Empathy and Respect As Tools to Build a Sustainable Business
Like most young professionals and entrepreneurs living in a busy metropolis, I too love the daily hustle and my productivity podcasts. I wake up before sunrise to work out and to beat the morning rush.
After completing a business degree, I was determined to get a job in sales, pay off my student loans as soon as possible, start a bright career and launch a business.
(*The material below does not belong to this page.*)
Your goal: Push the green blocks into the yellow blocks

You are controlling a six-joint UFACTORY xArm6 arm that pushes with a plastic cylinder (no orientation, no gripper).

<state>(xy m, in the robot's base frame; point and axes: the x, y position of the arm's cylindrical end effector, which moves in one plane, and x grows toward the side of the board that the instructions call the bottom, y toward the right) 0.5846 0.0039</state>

My work days started at 8:30am and officially ended at 5:00pm, but, needless to say, the vast majority of the staff regularly stayed in the office until 8 or 9pm and occasionally until 11:00pm.
In this type of environment, days become a blur, and the caffeine-fuelled staff is continuously fed fatty foods and processed carbs for free to keep the sugar rush going and increase talk time.
I was never sold on the idea of overworking my mind and my body this way, but I had to pay my bills and living in Toronto is expensive.
I was able to sustain this unhealthy lifestyle for about 4 years until I had a physical and mental breakdown that was ignited by a caffeine overdose.
As I was trying to fall asleep one night, I couldn't stop my self from shaking. I stayed up until morning, and I texted my manager to call in sick.
He promptly replied that if I wasn't contagious, I had no need to stay home and that since we were approaching the end of the month, I had to focus on "ending my month strong". On my way to work, I lost my balance and felt light-headed. I felt incredible pressure on my chest, and that was it.
As I was laying in the emergency room at Toronto Western, I had some time to think about my mortality and how easy it is to take our health for granted.
Since then, I made it a point to balance my physical and mental health with my productivity.
However, this experience brought to my attention that most of my friends worked for companies that had no benefits, no protocols in place for dealing with mental health issues and no regulated work hours.
I knew this already, but it all seemed so real now. I could have been working for the wrong company and would have lost my job.
As time went by and I started doing some hiring for my company, I incorporated these valuable lessons in my corporate culture.
I don't want my business to be a breeding ground for unhealthy practices to yield short-term productivity gains.
Creating a successful sales team is not as easy as getting a group of money-hungry individuals in a room and squeezing every single last drop of energy out of them. This system could work for a few months, but it will collapse soon after creating a high turnover and decreasing loyalty to the company.
This system is poorly thought out. If you are a sales leader or a business owner, please remember that your goal is to achieve sustainable growth.
To do that, you need a team of healthy individuals that respect themselves mentally and physically and remember that if you don't respect your own staff, you can't expect your clients to do it for you.
Unhealthy corporate cultures are toxic for everyone. In the short-term, they negatively affect the employees, but in the long-term, they end up tearing the fabric that keeps a company together leading to financial loss and decreased productivity.
If you are a manager, use empathy and respect to connect with your team. Motivate by example and encourage Deep Work sessions (blocks of uninterrupted work time) instead of never-ending work days. Please remember that your employees have families and personal lives and they will lose faith in your company if you give them no other choice.
A good leader doesn't need to chain employees to their desks to increase productivity because great employees want to work for respectful and balanced leaders.
By now, you may have noticed that I used to word "respect" several times. That's because, in this market that is solely focused on productivity, self-respect and respect for others are slowly fading.
Let's try to remind ourselves that to build a healthy company, you need healthy people and if you are an employee, your goal is not to be the richest person in the cemetery.